__TASK DIRECTIONS__
Line by line, retype the whole listing exactly.

Segment Start: DATA EXTRACT

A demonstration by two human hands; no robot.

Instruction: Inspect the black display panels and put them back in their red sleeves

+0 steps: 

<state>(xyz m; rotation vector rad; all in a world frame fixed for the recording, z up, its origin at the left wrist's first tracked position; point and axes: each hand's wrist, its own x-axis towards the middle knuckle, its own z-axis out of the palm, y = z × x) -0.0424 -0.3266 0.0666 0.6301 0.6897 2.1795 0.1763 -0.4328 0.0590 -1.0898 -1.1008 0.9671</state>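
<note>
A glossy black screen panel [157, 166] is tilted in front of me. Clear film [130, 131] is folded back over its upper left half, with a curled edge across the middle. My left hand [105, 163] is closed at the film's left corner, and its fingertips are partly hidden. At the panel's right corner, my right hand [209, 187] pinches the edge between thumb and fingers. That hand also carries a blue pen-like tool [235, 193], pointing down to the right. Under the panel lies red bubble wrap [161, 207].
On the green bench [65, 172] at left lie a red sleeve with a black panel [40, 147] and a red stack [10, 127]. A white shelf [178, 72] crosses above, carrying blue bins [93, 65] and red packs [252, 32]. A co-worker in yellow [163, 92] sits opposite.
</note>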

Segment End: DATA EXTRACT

__YOUR SOLUTION__
A demonstration by two human hands; no robot.

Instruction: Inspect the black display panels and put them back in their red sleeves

+0 steps: 

<state>(xyz m; rotation vector rad; all in a world frame fixed for the recording, z up, its origin at the left wrist's first tracked position; point and axes: each hand's wrist, its own x-axis towards the middle knuckle, its own z-axis out of the palm, y = z × x) -0.0424 -0.3266 0.0666 0.6301 0.6897 2.1795 0.1763 -0.4328 0.0590 -1.0898 -1.1008 0.9671</state>
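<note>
A glossy black screen panel [157, 166] is tilted in front of me. Clear film [130, 131] is folded back over its upper left half, with a curled edge across the middle. My left hand [105, 163] is closed at the film's left corner, and its fingertips are partly hidden. At the panel's right corner, my right hand [209, 187] pinches the edge between thumb and fingers. That hand also carries a blue pen-like tool [235, 193], pointing down to the right. Under the panel lies red bubble wrap [161, 207].
On the green bench [65, 172] at left lie a red sleeve with a black panel [40, 147] and a red stack [10, 127]. A white shelf [178, 72] crosses above, carrying blue bins [93, 65] and red packs [252, 32]. A co-worker in yellow [163, 92] sits opposite.
</note>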

No further output is expected.